Śpiewnik domowy w Polskiej Operze Królewskiej jest czymś więcej niż inscenizowanym koncertem. Andrzej Strzelecki ułożył pieśni Moniuszki w pełen humoru i wdzięku spektakl teatralny. Fabuła jest prościutka, ale wciągająca. O względy jednej dziewczyny konkurują trzej chłopcy. Cała historia zawiera się w 19 pieśniach. Prawie wszystkie, z wyjątkiem Pieszczotki i Rozmowy (obie do słów Adama Mickiewicza), są nieznane, odkryte przez Strzeleckiego.
Przedstawienie rozpoczyna Zosia, też ze słowami Mickiewicza, w której żeńska bohaterka przedstawia się zalotnikom (i widzom), po czym każdy z męskich bohaterów wykonuje po jednej pieśni, będącej odpowiedzią na słowa dziewczyny. I tak całe przedstawienie wygląda od strony wokalnej: najpierw śpiewa dziewczyna, a potem po kolei trzej chłopcy.
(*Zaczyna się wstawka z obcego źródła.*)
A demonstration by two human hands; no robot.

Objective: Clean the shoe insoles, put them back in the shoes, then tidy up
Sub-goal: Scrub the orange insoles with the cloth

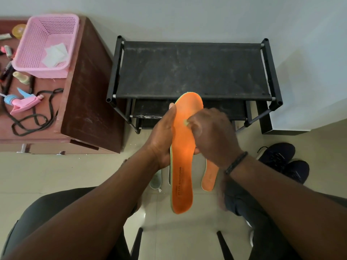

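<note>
Head view: hands [165, 136] on insole [183, 156]

Both forearms are bare, with no sleeves in view. A dark braided bracelet [236, 163] circles the right wrist. Dark trousers [47, 209] cover the legs at the lower edge.

So both my forearms come up from the bottom corners and meet around the middle. My left hand [162, 136] is curled around the edge of what it's gripping, thumb lying straight up along the side. My right hand [212, 132] sits bunched just beside it, fingers curled in and blurred, a dark band around that wrist.
</note>
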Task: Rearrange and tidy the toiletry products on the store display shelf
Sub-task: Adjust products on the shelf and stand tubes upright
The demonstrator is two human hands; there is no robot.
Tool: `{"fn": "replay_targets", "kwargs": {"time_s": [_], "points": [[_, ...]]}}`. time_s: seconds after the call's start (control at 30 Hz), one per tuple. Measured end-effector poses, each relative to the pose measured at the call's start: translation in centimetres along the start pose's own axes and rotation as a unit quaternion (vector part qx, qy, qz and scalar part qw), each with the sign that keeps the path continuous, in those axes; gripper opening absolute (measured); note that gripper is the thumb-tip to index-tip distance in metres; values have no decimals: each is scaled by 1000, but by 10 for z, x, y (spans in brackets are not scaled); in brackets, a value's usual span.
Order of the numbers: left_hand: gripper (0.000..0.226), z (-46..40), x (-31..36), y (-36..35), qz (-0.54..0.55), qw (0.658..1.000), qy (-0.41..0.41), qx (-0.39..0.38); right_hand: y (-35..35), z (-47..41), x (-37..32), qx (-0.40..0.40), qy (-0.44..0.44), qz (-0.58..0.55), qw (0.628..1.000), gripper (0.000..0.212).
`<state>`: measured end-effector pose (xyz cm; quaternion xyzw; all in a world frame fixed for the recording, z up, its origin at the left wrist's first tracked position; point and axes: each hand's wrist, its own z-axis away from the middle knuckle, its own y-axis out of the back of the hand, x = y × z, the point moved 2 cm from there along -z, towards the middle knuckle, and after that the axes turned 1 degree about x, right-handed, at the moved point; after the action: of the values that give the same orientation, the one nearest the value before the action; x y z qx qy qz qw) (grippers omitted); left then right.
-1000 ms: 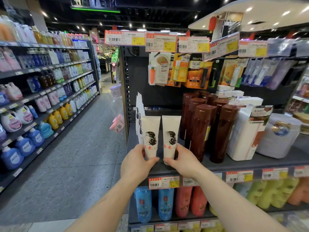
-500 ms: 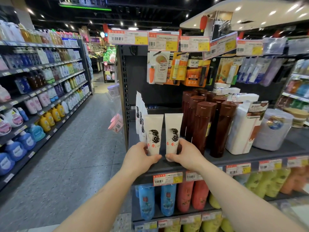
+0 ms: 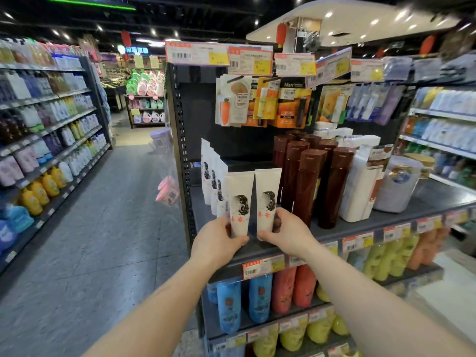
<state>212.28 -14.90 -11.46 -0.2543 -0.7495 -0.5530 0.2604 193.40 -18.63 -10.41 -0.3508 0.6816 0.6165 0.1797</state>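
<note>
Two cream tubes with a black hair drawing and red characters stand cap-down at the front left of the dark shelf (image 3: 360, 228). My left hand (image 3: 215, 243) grips the base of the left tube (image 3: 238, 194). My right hand (image 3: 289, 233) grips the base of the right tube (image 3: 266, 191). The tubes stand side by side, almost touching. Behind them a row of matching white tubes (image 3: 212, 176) runs toward the back of the shelf.
Tall brown bottles (image 3: 307, 181) stand just right of the tubes, then a white refill pack (image 3: 360, 186) and a round tub (image 3: 396, 184). Carded items (image 3: 260, 101) hang above. Blue, red and yellow bottles fill the lower shelves. An aisle lies to the left.
Both hands stay on the two tubes, which remain upright at the shelf front. The view has shifted slightly, bringing the shelf closer.
</note>
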Motion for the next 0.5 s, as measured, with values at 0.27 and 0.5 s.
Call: {"fn": "replay_targets", "kwargs": {"time_s": [0.27, 0.5], "points": [[49, 5, 4, 6, -3, 1000, 26, 15, 2, 19, 1, 32, 15, 25, 999, 51], [59, 36, 23, 7, -87, 990, 89, 70, 23, 45, 12, 22, 41, 31, 998, 62]]}}
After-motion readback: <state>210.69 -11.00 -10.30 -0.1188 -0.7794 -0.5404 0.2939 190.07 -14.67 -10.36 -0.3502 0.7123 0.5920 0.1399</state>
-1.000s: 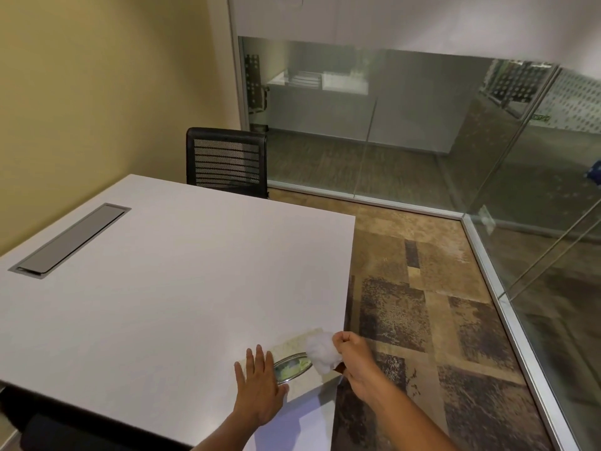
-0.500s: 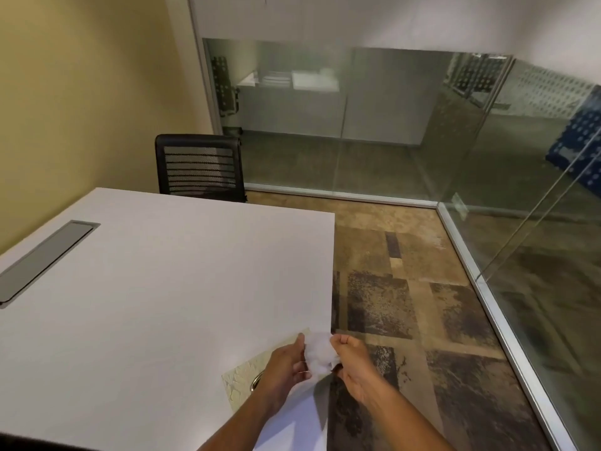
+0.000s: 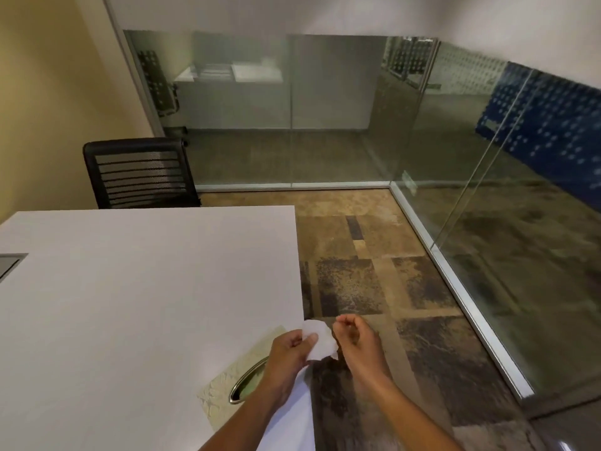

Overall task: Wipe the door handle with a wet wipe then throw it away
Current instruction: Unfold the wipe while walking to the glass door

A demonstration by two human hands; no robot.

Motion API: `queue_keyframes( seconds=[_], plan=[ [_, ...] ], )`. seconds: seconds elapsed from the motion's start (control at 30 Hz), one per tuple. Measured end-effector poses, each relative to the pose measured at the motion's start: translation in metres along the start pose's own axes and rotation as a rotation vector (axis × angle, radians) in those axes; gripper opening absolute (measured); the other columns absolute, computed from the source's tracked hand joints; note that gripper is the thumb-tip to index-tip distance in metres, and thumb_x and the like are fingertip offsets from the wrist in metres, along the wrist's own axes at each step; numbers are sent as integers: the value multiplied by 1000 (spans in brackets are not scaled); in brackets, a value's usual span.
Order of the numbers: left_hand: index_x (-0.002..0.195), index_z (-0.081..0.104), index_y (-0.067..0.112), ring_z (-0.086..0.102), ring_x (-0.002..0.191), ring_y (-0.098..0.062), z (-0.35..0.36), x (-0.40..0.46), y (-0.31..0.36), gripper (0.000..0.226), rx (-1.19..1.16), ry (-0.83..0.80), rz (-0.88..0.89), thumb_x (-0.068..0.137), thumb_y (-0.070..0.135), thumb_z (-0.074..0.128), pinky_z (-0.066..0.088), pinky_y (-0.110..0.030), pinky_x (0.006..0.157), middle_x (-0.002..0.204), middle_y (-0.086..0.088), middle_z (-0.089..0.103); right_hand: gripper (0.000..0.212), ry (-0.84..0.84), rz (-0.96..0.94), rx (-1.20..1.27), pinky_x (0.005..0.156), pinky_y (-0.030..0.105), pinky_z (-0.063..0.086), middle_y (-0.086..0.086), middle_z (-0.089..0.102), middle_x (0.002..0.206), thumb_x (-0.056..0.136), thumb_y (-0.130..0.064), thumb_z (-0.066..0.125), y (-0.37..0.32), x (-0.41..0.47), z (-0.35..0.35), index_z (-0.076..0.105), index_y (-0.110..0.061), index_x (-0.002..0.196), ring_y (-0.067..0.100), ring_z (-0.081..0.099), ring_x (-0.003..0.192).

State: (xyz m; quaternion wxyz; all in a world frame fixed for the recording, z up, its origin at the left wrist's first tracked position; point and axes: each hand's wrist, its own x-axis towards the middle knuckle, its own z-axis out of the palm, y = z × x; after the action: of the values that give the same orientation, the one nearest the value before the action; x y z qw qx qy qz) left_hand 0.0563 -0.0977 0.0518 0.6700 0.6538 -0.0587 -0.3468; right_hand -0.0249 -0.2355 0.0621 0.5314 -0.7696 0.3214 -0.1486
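Observation:
A crumpled white wet wipe [image 3: 320,340] is pinched in my left hand [image 3: 287,356] just past the table's front right corner. My right hand [image 3: 354,343] hovers beside it with its fingers curled loosely, holding nothing and just off the wipe. Below my left hand lies the wet wipe pack [image 3: 227,388], pale with an oval silver-rimmed opening, flat on the white table [image 3: 146,288]. A long metal door handle [image 3: 426,65] stands upright on the glass wall at the far right.
A black mesh chair [image 3: 140,174] stands behind the table by the yellow wall. Glass partitions [image 3: 487,190] close off the room ahead and on the right. Patterned carpet [image 3: 364,271] lies between table and glass. A grey cable hatch [image 3: 9,265] sits at the table's left edge.
My left hand lifted off the pack and took the wipe from my right hand, which has let go. The view has swung to the right.

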Motion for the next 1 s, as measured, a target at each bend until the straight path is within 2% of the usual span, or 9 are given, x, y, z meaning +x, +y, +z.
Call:
queue_keyframes(
  seconds=[0.17, 0.33, 0.43, 0.53, 0.63, 0.7, 0.8, 0.93, 1.0],
  plan=[
    [97, 81, 18, 74, 97, -27, 29, 5, 10, 16, -33, -107, 0, 96, 22, 66, 61, -41, 86, 101, -9, 78, 37, 20, -420, -361, 86, 14, 43, -29, 56, 106, 79, -67, 63, 6, -14, -39, 65, -38, 101, -4, 48, 108],
    [90, 82, 17, 75, 92, -28, 65, 6, 21, 18, -28, -179, -20, 96, 15, 65, 61, -34, 78, 97, -12, 78, 29, 107, -530, -475, 74, 24, 47, -22, 64, 100, 85, -53, 67, 24, -15, -70, 69, -32, 106, 6, 47, 95],
    [97, 80, 12, 74, 94, -33, 91, 9, 23, 15, 13, -233, -18, 96, 16, 65, 59, -42, 85, 99, -15, 77, 21, 156, -540, -454, 73, 26, 47, -23, 64, 93, 90, -51, 62, 34, -17, -93, 69, -35, 99, 6, 47, 90],
    [108, 73, 8, 74, 84, -27, 119, 13, 24, 17, 28, -253, -35, 96, 17, 66, 60, -34, 72, 98, -14, 78, 19, 212, -469, -393, 78, 15, 40, -27, 61, 92, 93, -52, 56, 37, -19, -119, 67, -37, 96, 1, 47, 96],
    [110, 68, 12, 71, 71, -24, 148, 20, 27, 17, 81, -240, -35, 95, 20, 67, 55, -29, 58, 89, -10, 78, 3, 255, -355, -258, 78, 4, 34, -27, 60, 89, 89, -37, 65, 37, -17, -147, 67, -37, 88, -8, 48, 96],
    [108, 68, 11, 68, 59, -20, 167, 27, 30, 17, 118, -255, -20, 96, 22, 67, 50, -25, 49, 80, -10, 77, 17, 250, -197, -71, 70, 3, 39, -21, 65, 81, 90, -23, 69, 38, -13, -165, 64, -36, 80, -9, 56, 84],
    [104, 69, 15, 69, 60, -18, 195, 36, 36, 15, 160, -257, 3, 95, 28, 68, 52, -29, 56, 81, -6, 77, 16, 253, -3, 260, 63, 8, 47, -15, 72, 78, 93, -14, 66, 39, -7, -190, 68, -26, 82, -4, 64, 71],
    [94, 72, 24, 73, 87, -17, 233, 45, 37, 9, 229, -262, 27, 95, 32, 68, 56, -33, 78, 95, -1, 78, 8, 289, 169, 648, 65, 24, 58, 8, 75, 87, 96, -11, 61, 50, 0, -223, 69, -9, 94, 19, 73, 73],
    [96, 72, 23, 70, 87, -17, 248, 46, 36, 11, 298, -250, 40, 97, 32, 66, 54, -27, 72, 98, -2, 76, 10, 273, 221, 794, 69, 30, 60, 16, 74, 92, 98, -11, 59, 56, 3, -238, 66, -4, 96, 24, 73, 76]
  ],
)
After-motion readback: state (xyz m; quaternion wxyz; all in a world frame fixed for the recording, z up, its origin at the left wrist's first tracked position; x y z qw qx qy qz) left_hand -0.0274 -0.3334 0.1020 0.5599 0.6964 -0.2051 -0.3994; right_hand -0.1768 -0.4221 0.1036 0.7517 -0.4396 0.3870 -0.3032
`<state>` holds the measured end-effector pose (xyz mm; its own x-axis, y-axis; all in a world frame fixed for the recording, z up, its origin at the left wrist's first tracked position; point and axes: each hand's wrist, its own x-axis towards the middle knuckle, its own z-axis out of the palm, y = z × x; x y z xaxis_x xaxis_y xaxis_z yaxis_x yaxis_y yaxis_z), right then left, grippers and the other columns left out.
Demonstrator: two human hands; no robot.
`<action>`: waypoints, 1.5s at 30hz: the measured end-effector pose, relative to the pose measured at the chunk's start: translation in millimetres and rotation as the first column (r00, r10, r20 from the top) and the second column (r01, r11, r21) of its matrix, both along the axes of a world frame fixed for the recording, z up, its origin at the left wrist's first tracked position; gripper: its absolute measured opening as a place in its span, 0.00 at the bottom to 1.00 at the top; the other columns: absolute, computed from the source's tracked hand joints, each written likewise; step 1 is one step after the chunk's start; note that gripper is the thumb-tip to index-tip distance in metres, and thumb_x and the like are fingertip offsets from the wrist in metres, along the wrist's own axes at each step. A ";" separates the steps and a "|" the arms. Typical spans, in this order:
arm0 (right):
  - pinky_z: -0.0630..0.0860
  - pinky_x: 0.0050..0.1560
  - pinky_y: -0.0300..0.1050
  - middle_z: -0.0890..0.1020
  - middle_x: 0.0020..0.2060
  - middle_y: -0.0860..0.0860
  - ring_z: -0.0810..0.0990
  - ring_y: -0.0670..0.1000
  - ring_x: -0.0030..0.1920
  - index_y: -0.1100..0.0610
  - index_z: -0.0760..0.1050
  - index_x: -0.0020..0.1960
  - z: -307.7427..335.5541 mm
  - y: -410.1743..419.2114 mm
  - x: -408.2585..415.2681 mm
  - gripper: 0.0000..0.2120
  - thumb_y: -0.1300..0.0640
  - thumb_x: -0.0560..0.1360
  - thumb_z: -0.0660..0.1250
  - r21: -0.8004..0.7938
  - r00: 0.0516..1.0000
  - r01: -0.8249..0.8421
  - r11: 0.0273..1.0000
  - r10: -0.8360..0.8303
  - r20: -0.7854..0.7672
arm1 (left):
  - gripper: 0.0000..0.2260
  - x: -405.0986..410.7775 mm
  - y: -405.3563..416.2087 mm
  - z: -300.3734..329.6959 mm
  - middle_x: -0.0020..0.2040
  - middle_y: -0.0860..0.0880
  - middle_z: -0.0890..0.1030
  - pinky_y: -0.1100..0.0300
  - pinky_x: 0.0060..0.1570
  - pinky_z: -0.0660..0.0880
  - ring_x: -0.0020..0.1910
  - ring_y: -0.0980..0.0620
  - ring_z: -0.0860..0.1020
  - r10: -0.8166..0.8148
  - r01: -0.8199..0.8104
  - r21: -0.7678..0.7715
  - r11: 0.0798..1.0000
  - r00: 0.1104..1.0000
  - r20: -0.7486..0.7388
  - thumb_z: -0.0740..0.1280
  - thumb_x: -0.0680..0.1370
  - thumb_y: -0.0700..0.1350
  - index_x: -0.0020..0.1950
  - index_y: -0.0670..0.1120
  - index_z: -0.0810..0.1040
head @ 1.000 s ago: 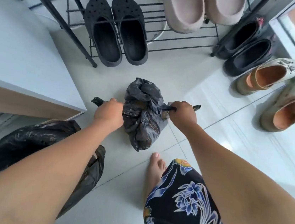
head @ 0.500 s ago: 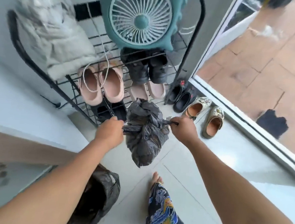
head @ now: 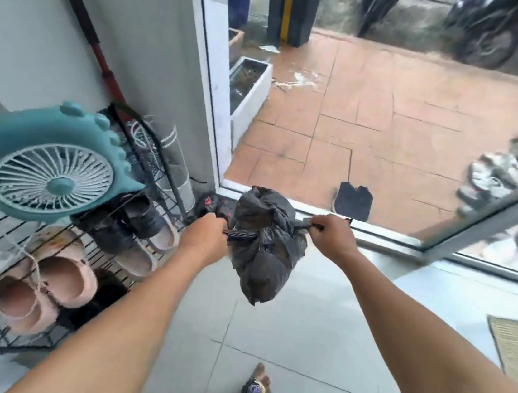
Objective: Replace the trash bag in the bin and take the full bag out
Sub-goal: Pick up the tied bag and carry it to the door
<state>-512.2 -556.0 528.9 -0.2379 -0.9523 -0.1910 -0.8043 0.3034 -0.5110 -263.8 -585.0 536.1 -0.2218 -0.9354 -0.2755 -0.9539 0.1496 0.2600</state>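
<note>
A full black trash bag (head: 266, 249) hangs in the air in front of me, above the pale tiled floor. My left hand (head: 205, 237) grips one stretched handle of the bag on its left side. My right hand (head: 332, 236) grips the other handle on its right side, and both handles are pulled taut outward. The bag's top is bunched and closed. The bin is out of view.
A black wire shoe rack (head: 57, 256) with slippers and a teal fan (head: 49, 164) stands at the left. An open doorway (head: 361, 228) leads onto a terracotta pavement (head: 391, 121) ahead. A woven mat (head: 516, 348) lies at the right. My bare foot (head: 260, 374) is below.
The bag has been lifted off the floor and carried toward the doorway. The view has risen from the floor to the door, and the lined bin has dropped out of sight.
</note>
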 end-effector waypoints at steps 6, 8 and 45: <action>0.74 0.44 0.46 0.84 0.43 0.54 0.80 0.58 0.48 0.57 0.83 0.49 23.5 3.7 -110.1 0.12 0.62 0.72 0.62 0.005 0.977 0.214 0.977 -0.214 0.017 | 0.10 -120.2 -39.7 22.5 0.52 0.43 0.77 0.52 0.48 0.74 0.53 0.40 0.78 -0.174 0.175 0.002 0.985 0.984 -0.040 0.60 0.75 0.42 0.49 0.43 0.79; 0.76 0.45 0.48 0.84 0.41 0.55 0.80 0.59 0.47 0.59 0.83 0.47 29.3 7.9 -138.6 0.11 0.61 0.71 0.62 0.002 0.963 0.268 0.963 -0.268 0.008 | 0.11 -153.7 -52.5 28.9 0.53 0.43 0.76 0.50 0.50 0.75 0.53 0.40 0.78 -0.250 0.250 -0.012 0.968 0.968 -0.014 0.60 0.76 0.42 0.52 0.42 0.79; 0.74 0.48 0.41 0.85 0.50 0.53 0.81 0.55 0.51 0.56 0.83 0.51 -126.9 122.4 -554.8 0.12 0.61 0.73 0.62 0.287 0.499 0.803 0.523 -0.852 0.157 | 0.11 -683.1 -62.9 -134.7 0.48 0.42 0.79 0.53 0.44 0.76 0.48 0.40 0.78 -0.726 0.702 0.227 0.675 0.687 0.034 0.60 0.72 0.39 0.48 0.41 0.81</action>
<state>-1067.0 -433.6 402.0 -0.8208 -0.2919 -0.4910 0.0089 0.8530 -0.5219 -947.0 -648.0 401.4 -0.7571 -0.4340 -0.4884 -0.5992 0.7591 0.2543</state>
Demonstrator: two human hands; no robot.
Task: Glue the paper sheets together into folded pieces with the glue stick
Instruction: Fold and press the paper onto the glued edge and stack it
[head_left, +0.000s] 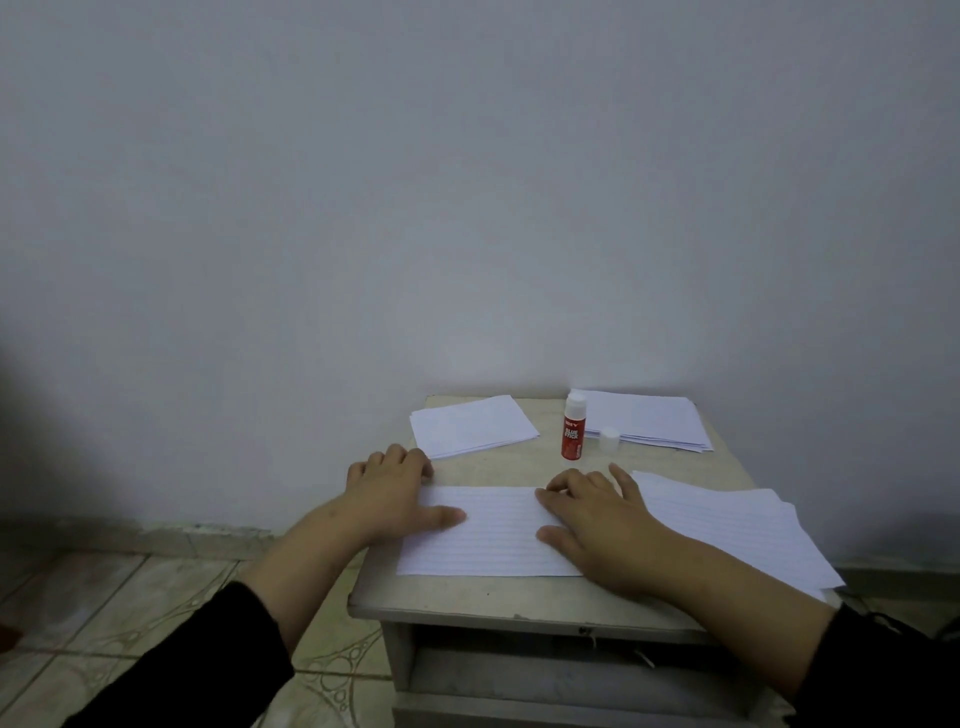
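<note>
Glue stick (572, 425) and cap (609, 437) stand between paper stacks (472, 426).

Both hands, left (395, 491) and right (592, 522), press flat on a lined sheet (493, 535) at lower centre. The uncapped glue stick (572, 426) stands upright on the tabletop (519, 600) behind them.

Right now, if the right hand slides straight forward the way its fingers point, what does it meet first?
Probably the glue stick's loose white cap, just beyond the right hand. The upright glue stick stands slightly left; depth is uncertain.
</note>
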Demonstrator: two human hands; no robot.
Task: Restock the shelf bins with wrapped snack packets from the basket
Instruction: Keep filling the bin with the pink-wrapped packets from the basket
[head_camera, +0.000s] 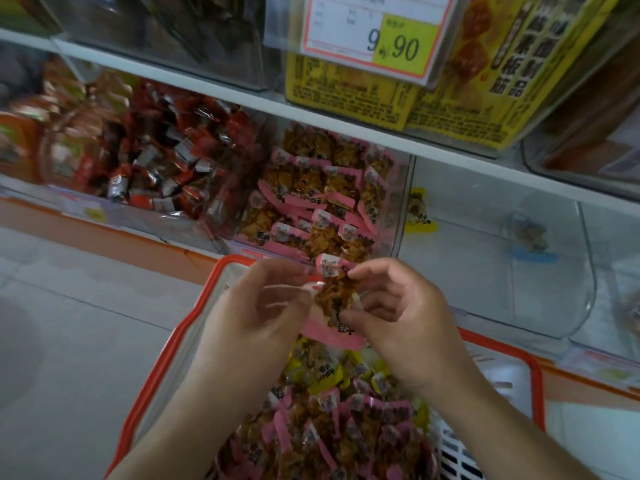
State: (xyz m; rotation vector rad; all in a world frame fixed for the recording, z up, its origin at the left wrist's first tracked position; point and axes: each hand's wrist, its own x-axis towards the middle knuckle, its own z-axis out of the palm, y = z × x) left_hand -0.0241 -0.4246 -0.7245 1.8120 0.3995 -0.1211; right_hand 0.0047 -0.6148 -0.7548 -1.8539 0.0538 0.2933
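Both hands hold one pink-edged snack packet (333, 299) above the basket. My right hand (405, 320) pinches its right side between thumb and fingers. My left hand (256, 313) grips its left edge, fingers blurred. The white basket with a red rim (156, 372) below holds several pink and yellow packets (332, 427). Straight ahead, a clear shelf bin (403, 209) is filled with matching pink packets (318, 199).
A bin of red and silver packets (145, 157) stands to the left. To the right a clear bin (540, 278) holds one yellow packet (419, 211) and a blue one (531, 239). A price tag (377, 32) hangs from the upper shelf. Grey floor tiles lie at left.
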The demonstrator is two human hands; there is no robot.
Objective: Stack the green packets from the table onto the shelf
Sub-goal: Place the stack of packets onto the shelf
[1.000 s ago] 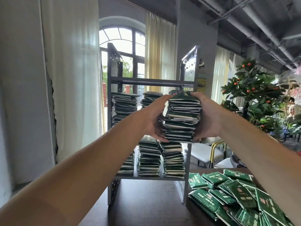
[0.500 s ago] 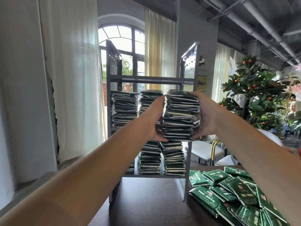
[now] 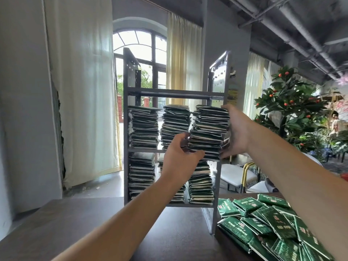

Przerywnikami między czteropieśniowymi blokami są komentarze Andrzeja Strzeleckiego, który nie tylko w dowcipny sposób dopowiada akcję, ale również okrasza ją przezabawnymi anegdotami à propos wyśpiewywanych sytuacji. Niektóre dykteryjki są kapitalnymi pointami.
Śpiewacy: Justyna Reczeniedi, Robert Szpręgiel, Mateusz Zajdel i Witold Żołądkiewicz wykazują się vis comica, nieodzowną w konwencji, którą wybrał Andrzej Strzelecki. Pasujące do niej jak ulał kostiumy, zaprojektowała Marlena Skoneczko. Niewielkie zadania aktorskie otrzymał również pianista.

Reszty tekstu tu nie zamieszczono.